MPI in C++ and clean

June 23, 2015

Introduction

Motivation

  • Support parallel imaging under control of a single iteration control object.
    • cube imaging
    • efficiency
  • Explore design for introduction of MPI into the CASA C++ layer within the mpi4casa framework.

MPI C++/framework interface

Preferred design

  • Task-specific, sub-cluster-based MPI communicators provided by framework.
    • isolation of MPI communication for tasks
    • supports use of any MPI routines by tools
    • limited requirement for knowledge of run-time environment by tools
    • relies on framework for creation of communicators for tasks
    • resource allocation done by framework, not tasks
    • common design for MPI codes

Considerations

  • Communicator lifecycle management
    • Framework vs task responsibilities
  • Task-specific communicator vs cluster-wide singleton
  • MPI-2 vs MPI-3
  • Communicator values in mpi4py & SWIG

Framework outline (possible)

  1. create a (common) communicator for the task,
  2. call the task, with communicator, and wait for the result, and
  3. free the task-specific communicator.

TaskComm

from mpi4casa.MPIInterface import MPIInterface
from MPIEnvironment import MPIEnvironment

class TaskComm (object):

    def __init__(self, name, local):
        self.__name = name
        self.__local = local
        return

    def __del__(self):
        self.free()
        return

    def free(self):
        if self.__local and self.__local != MPIEnvironment.mpi_comm_world:
            MPIInterface.odo('if %s: %s.Free()' % (self.__name, self.__name),
                             MPIEnvironment.mpi_server_rank_list())
            self.__local.Free()
            self.__name = None
            self.__local = None
        return

    def create_group(self, group, newname):
        myrank = self.__local.rank
        groupname = newname + '_group'
        for p in group:
            if p != myrank:
                MPIInterface.odo('%s = %s.group.Incl(%s)'
                                 % (groupname, self.__name, group))
                MPIInterface.odo('%s = %s.Create_group(%s)'
                                 % (newname, self.__name, groupname))
        if myrank not in group:
            local_comm = None
        else:
            local_comm = self.__local.Create_group(self.__local.group.Incl(group))
        return TaskComm(newname, local_comm)
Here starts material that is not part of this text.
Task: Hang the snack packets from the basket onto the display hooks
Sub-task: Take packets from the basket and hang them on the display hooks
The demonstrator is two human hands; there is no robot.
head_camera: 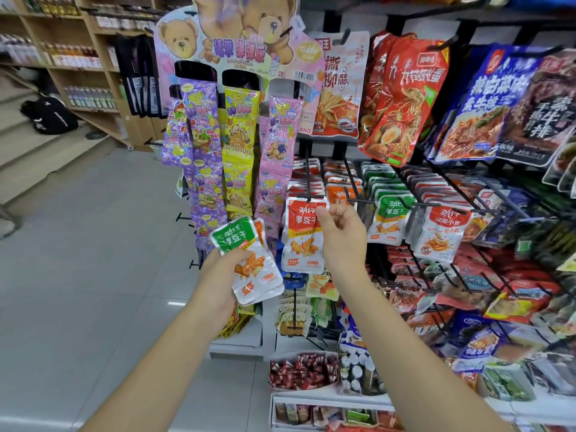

MPI communicators in tclean

Component communicators

The imager components are assigned communicators as follows:

  • Normalizer: normalization_comm
  • Deconvolver: deconvolution_comm
  • Imager: imaging_comm
  • Iteration control: iteration_comm

Note that these communicators need not all be distinct.

Communicator instances

Assuming that a task communicator is provided (call it task_comm), the top-level object can create any of the following communicators:

  • worker_comm: created from the group of processes doing the computation
  • MPI_COMM_SELF: pre-defined by MPI
  • MPI_COMM_NULL: pre-defined by MPI

The current implementation of parclean can implement a variety of use cases by assigning any of these communicators to the component communicators.

Serial case

  • CASA built without MPI

    Use code alternatives when compiling with or without MPI (work around or avoid MPI calls, set rank to zero).

  • parallel run using only one CASA engine

    Assign MPI_COMM_SELF to all component communictors.

Parallel cases

Communicator assignments
component communicator continuum imaging (worker/client) cube imaging (worker/client) single process
normalization_comm worker/null self/null self
deconvolution_comm worker/null self/null self
imaging_comm self/null self/null self
iteration_comm task/task task/task self

Current components

  • Imager normalization and deconvolution components are not actually parallel, but communicators in continuum imaging use worker_comm?

    • Wrap the existing components to do work only in the rank 0 process of worker_comm.
    • Works in all cases, and sets the stage for parallelizing any of the current imager componenets.

Iteration control component

  • Reduction and broadcasts of iteration control records
  • Rank 0 is leader
  • Rank 0 on client node for GUI interaction when desired
  • New classes: DistSynthesisIterbot and DistSIIterBot